| Brief |
Every line of the data below should be retyped exactly.

| Exercise data |
Start of Block

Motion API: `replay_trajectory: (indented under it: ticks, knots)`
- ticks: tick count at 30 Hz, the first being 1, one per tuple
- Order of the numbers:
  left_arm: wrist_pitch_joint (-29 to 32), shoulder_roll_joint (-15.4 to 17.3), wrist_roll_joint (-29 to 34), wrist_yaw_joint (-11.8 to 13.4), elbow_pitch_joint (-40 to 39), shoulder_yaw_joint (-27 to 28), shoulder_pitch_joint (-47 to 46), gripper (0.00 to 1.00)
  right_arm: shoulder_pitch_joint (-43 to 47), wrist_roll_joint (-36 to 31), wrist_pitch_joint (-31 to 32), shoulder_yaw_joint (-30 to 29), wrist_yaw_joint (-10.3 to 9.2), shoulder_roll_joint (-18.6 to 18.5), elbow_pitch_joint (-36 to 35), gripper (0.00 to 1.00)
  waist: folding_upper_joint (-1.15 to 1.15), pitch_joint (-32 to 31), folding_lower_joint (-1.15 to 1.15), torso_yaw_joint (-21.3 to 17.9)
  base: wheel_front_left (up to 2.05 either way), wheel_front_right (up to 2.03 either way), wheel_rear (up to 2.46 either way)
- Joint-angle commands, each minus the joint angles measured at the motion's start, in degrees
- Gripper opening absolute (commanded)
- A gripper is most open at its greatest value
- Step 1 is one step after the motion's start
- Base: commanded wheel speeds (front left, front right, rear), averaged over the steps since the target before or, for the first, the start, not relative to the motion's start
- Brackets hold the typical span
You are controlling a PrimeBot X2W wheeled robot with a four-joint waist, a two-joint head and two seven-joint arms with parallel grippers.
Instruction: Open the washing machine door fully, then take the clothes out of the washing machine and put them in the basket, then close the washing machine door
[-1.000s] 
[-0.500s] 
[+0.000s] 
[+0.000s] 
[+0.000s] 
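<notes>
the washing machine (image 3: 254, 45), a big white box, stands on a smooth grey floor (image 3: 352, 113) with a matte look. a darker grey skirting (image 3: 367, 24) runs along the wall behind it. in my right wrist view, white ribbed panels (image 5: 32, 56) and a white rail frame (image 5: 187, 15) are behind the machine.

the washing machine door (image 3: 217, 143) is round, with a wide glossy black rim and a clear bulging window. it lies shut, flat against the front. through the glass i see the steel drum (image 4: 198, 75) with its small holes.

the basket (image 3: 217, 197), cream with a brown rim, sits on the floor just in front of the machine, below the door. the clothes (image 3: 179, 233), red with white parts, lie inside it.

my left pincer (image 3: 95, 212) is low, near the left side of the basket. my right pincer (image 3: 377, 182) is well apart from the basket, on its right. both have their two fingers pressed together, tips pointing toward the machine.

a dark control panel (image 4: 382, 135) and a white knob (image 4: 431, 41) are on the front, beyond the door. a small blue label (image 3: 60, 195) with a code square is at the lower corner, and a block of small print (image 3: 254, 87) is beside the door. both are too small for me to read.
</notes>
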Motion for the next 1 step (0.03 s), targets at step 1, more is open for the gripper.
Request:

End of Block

| Task output |
Motion API: `replay_trajectory: (indented under it: ticks, knots)`
- ticks: tick count at 30 Hz, the first being 1, one per tuple
- Order of the numbers:
  left_arm: wrist_pitch_joint (-29 to 32), shoulder_roll_joint (-15.4 to 17.3), wrist_roll_joint (-29 to 34), wrist_yaw_joint (-11.8 to 13.4), elbow_pitch_joint (-40 to 39), shoulder_yaw_joint (-27 to 28), shoulder_pitch_joint (-47 to 46), gripper (0.00 to 1.00)
  right_arm: shoulder_pitch_joint (-43 to 47), wrist_roll_joint (-36 to 31), wrist_pitch_joint (-31 to 32), shoulder_yaw_joint (-30 to 29), wrist_yaw_joint (-10.3 to 9.2), shoulder_roll_joint (-18.6 to 18.5), elbow_pitch_joint (-36 to 35), gripper (0.00 to 1.00)
  waist: folding_upper_joint (-1.15 to 1.15), pitch_joint (-32 to 31), folding_lower_joint (-1.15 to 1.15), torso_yaw_joint (-21.3 to 17.9)
  base: wheel_front_left (up to 2.05 either way), wheel_front_right (up to 2.03 either way), wheel_rear (up to 2.46 either way)
- Joint-angle commands, each minus the joint angles measured at the motion's start, in degrees
- Gripper opening absolute (commanded)
- A gripper is most open at its greatest value
- Step 1 is one step after the motion's start
- Base: commanded wheel speeds (front left, front right, rear), averaged over the steps since the target before or, for the first, the start, not relative to the motion's start
- Brackets hold the typical span
You are controlling a PrimeBot X2W wheeled robot with a four-joint waist, a two-joint head and two seven-joint arms with parallel grippers.
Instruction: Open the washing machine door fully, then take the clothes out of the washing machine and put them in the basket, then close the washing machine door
[-1.000s] 
[-0.500s] 
[+0.000s] 
[+0.000s] 
[+0.000s] 
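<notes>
the washing machine (image 3: 254, 45), a big white box, stands on a smooth grey floor (image 3: 352, 113) with a matte look. a darker grey skirting (image 3: 367, 24) runs along the wall behind it. in my right wrist view, white ribbed panels (image 5: 32, 56) and a white rail frame (image 5: 187, 15) are behind the machine.

the washing machine door (image 3: 217, 143) is round, with a wide glossy black rim and a clear bulging window. it lies shut, flat against the front. through the glass i see the steel drum (image 4: 198, 75) with its small holes.

the basket (image 3: 217, 197), cream with a brown rim, sits on the floor just in front of the machine, below the door. the clothes (image 3: 179, 233), red with white parts, lie inside it.

my left pincer (image 3: 95, 212) is low, near the left side of the basket. my right pincer (image 3: 377, 182) is well apart from the basket, on its right. both have their two fingers pressed together, tips pointing toward the machine.

a dark control panel (image 4: 382, 135) and a white knob (image 4: 431, 41) are on the front, beyond the door. a small blue label (image 3: 60, 195) with a code square is at the lower corner, and a block of small print (image 3: 254, 87) is beside the door. both are too small for me to read.
</notes>
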Motion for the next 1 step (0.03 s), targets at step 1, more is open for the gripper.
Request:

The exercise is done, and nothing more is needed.